• **REQUIRED ACTION**: Here are the records. Write out exactly the lines between the one holding "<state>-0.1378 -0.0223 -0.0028" and the one holding "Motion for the", inclusive.

***

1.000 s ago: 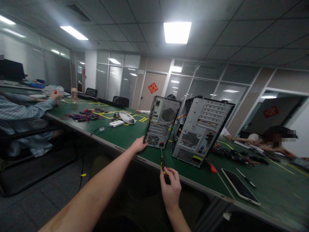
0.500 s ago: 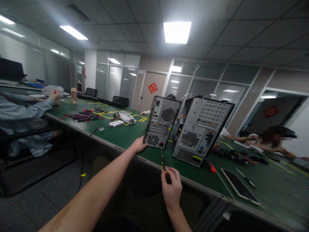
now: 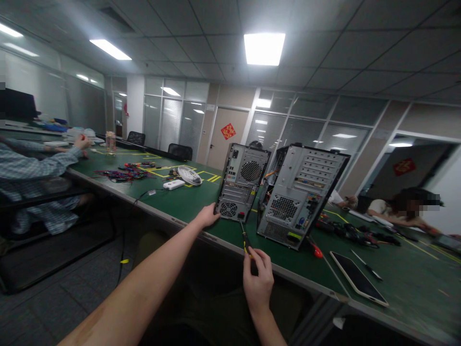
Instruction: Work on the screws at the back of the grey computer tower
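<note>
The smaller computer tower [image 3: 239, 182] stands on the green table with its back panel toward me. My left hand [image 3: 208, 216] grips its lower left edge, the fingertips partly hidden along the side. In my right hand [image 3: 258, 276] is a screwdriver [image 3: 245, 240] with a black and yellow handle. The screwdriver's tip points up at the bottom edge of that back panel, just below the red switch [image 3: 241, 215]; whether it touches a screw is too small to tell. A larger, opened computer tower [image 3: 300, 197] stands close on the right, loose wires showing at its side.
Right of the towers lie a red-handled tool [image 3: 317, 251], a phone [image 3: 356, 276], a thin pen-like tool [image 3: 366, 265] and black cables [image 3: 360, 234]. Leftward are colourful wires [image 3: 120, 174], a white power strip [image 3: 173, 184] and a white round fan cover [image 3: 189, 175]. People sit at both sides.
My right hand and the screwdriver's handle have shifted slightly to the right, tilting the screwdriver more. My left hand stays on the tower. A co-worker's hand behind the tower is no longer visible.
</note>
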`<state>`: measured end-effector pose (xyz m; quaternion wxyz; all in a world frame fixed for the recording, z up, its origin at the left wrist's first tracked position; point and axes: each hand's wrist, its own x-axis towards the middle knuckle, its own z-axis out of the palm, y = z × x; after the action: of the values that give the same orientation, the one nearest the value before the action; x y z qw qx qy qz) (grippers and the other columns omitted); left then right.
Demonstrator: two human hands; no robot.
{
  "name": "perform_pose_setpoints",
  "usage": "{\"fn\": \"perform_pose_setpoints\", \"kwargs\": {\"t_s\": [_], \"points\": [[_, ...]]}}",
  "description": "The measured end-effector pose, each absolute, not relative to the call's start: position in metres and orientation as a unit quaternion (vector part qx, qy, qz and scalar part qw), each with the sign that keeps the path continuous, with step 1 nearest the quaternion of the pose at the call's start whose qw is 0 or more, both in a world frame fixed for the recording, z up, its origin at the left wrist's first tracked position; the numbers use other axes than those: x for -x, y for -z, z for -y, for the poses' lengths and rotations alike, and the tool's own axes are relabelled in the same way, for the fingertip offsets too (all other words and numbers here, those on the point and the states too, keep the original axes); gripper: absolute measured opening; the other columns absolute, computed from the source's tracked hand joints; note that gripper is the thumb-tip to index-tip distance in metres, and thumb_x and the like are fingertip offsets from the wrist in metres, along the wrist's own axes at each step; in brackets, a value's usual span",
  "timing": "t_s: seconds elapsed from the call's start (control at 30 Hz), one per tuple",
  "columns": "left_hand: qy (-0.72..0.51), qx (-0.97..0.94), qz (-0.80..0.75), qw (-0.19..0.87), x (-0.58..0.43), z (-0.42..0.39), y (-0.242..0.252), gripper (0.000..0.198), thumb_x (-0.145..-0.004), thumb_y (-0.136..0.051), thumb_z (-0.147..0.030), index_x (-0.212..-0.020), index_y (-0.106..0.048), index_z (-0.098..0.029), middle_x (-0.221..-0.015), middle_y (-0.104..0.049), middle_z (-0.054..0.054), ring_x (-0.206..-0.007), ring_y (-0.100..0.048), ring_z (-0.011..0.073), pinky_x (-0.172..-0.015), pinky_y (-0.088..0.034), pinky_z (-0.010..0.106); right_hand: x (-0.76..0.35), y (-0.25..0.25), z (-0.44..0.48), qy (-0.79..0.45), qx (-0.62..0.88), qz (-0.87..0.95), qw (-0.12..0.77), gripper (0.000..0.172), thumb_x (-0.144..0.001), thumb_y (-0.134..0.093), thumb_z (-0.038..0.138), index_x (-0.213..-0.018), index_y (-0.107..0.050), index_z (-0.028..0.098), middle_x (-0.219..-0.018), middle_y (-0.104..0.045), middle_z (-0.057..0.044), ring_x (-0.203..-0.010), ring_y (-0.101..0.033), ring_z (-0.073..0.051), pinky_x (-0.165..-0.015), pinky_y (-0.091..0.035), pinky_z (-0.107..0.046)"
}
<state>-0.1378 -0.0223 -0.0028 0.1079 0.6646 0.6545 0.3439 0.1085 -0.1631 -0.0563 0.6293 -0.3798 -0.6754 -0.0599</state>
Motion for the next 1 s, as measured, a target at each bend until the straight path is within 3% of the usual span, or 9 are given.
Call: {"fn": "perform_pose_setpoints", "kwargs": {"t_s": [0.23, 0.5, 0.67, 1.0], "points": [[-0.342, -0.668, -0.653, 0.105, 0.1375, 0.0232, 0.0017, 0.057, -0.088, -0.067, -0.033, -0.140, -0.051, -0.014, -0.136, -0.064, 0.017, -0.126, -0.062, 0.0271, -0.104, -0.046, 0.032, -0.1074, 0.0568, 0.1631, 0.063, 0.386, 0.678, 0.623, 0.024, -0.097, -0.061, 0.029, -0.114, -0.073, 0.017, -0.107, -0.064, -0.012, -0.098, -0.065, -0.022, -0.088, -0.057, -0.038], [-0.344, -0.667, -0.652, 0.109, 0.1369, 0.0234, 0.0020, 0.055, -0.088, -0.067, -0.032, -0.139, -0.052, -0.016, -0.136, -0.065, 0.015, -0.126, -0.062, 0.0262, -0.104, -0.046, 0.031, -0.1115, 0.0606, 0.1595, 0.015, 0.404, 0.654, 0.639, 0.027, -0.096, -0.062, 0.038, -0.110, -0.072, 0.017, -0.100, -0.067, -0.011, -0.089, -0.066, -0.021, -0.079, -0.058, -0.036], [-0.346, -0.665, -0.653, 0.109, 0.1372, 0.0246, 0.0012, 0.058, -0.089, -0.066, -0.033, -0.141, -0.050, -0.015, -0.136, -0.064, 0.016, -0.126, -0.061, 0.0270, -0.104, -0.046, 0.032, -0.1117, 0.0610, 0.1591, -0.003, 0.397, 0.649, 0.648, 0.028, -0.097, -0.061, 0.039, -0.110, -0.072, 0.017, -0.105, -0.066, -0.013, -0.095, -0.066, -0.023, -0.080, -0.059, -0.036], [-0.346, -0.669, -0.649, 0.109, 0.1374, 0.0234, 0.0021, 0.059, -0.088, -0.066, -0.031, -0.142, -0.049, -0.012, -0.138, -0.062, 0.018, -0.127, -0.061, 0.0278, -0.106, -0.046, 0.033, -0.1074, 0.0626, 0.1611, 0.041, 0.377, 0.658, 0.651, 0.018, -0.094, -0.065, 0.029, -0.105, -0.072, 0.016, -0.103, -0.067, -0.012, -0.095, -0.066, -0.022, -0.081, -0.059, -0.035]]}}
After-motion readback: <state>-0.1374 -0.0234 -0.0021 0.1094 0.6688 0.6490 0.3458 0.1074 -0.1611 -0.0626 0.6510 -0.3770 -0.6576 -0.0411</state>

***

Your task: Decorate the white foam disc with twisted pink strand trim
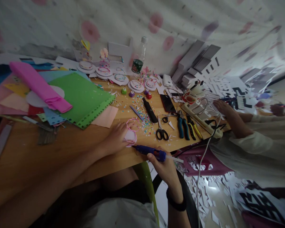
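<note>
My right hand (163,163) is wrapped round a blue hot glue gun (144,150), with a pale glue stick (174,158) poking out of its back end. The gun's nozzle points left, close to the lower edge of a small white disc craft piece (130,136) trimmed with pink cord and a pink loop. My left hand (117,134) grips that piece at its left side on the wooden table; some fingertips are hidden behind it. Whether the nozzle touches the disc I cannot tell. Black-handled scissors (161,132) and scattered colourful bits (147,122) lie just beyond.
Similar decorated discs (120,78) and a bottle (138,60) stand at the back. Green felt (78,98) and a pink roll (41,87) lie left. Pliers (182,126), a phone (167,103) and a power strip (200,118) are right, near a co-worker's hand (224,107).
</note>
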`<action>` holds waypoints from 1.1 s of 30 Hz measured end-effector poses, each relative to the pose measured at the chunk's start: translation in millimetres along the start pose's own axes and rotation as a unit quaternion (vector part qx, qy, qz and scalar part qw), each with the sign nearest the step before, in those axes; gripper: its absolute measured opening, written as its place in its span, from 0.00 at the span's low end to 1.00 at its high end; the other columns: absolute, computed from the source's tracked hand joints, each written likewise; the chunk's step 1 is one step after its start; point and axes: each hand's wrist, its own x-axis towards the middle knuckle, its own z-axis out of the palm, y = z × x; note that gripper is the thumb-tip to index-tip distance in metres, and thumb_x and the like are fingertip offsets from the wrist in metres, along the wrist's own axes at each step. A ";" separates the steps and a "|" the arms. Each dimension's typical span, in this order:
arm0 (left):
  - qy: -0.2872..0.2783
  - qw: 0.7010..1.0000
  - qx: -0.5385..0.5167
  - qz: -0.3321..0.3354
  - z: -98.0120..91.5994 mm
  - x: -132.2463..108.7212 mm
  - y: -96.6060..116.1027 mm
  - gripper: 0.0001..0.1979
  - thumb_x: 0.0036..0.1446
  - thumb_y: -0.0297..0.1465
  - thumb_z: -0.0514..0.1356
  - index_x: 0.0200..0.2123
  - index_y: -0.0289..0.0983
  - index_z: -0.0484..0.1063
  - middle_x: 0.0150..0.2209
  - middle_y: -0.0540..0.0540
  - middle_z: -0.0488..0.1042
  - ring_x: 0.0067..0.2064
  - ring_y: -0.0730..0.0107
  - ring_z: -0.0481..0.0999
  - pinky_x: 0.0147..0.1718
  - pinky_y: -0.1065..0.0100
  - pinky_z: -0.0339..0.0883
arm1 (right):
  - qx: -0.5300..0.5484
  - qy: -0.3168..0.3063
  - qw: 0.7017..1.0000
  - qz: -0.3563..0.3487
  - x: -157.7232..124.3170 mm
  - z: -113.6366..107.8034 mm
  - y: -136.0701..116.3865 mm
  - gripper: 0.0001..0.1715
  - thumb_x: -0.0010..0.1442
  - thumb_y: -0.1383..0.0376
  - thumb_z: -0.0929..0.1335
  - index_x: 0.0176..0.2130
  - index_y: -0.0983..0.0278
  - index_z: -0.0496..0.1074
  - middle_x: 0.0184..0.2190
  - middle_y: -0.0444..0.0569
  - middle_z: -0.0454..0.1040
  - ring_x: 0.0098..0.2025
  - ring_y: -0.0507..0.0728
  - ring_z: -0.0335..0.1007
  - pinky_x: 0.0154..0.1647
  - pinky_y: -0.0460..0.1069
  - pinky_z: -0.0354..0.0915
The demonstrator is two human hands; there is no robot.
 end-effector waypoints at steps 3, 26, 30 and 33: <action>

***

• **RESPONSE AREA**:
<state>-0.1378 -0.0223 -0.0028 0.1079 0.6646 0.6545 0.3439 0.1085 -0.1631 -0.0563 0.6293 -0.3798 -0.6754 -0.0599</state>
Motion for the next 1 s, as measured, a target at each bend until the straight path is within 3% of the usual span, or 9 are given.

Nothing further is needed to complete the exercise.